__PROBLEM__. Go through the listing and set it down exactly, leaving out its pictures.

__DATASET EXCERPT__.
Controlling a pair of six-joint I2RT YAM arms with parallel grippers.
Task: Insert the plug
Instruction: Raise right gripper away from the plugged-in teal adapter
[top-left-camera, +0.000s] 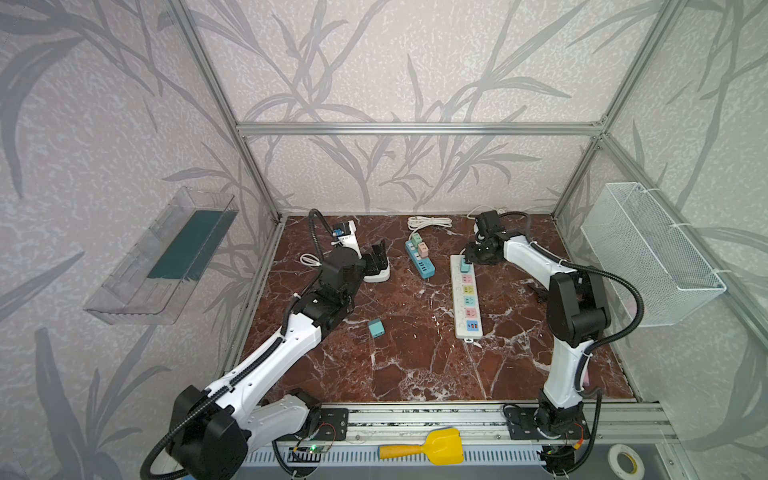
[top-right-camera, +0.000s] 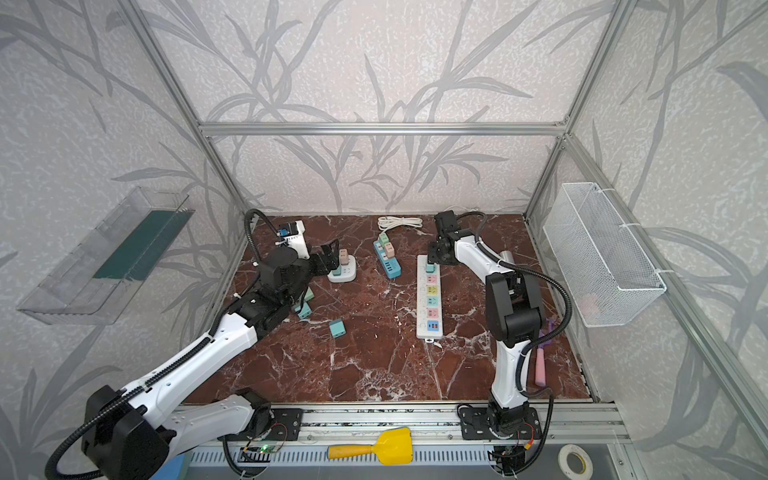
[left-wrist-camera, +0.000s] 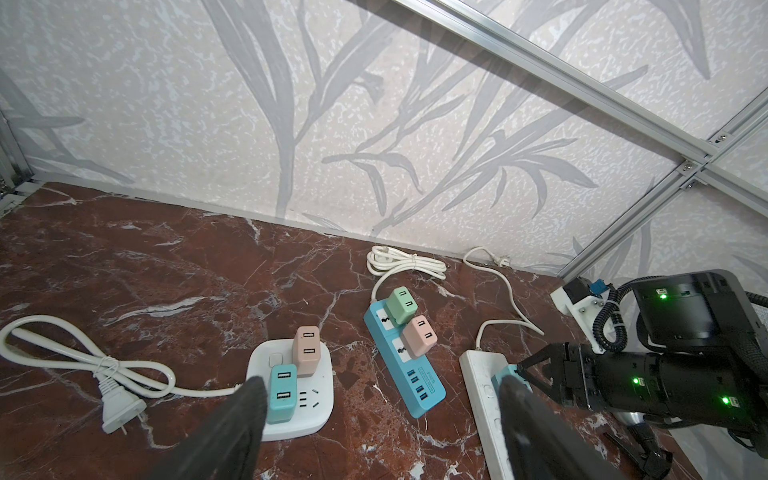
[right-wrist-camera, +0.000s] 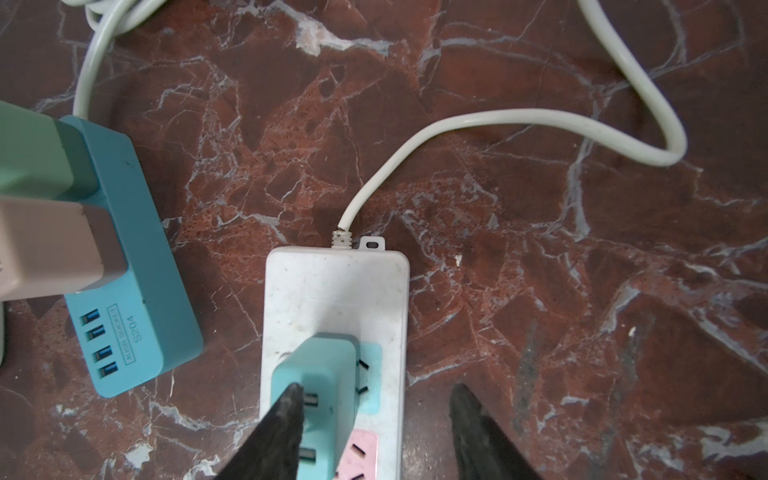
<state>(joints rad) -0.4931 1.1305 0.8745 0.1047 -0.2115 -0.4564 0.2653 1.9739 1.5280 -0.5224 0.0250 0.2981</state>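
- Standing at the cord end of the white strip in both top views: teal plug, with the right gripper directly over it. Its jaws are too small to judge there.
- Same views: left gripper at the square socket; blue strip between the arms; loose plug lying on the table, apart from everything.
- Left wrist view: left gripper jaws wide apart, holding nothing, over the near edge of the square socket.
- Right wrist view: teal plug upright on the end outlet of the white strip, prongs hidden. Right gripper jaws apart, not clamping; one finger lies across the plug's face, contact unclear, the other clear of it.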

__ANSWER FOR THIS EXERCISE__.
Controlling a pair of six-joint I2RT YAM arms with parallel grippers.
Task: Insert the plug
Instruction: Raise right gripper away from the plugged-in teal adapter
[top-left-camera, +0.000s] 
[top-right-camera, +0.000s] 
[left-wrist-camera, +0.000s] 
[right-wrist-camera, +0.000s] 
<state>(joints rad) -0.4931 1.1305 0.8745 0.1047 -0.2115 -0.4564 0.2653 1.9739 1.5280 -0.5224 0.0250 0.2981</state>
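- Standing at the cord end of the white strip in both top views: teal plug, with the right gripper directly over it. Its jaws are too small to judge there.
- Same views: left gripper at the square socket; blue strip between the arms; loose plug lying on the table, apart from everything.
- Left wrist view: left gripper jaws wide apart, holding nothing, over the near edge of the square socket.
- Right wrist view: teal plug upright on the end outlet of the white strip, prongs hidden. Right gripper jaws apart, not clamping; one finger lies across the plug's face, contact unclear, the other clear of it.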

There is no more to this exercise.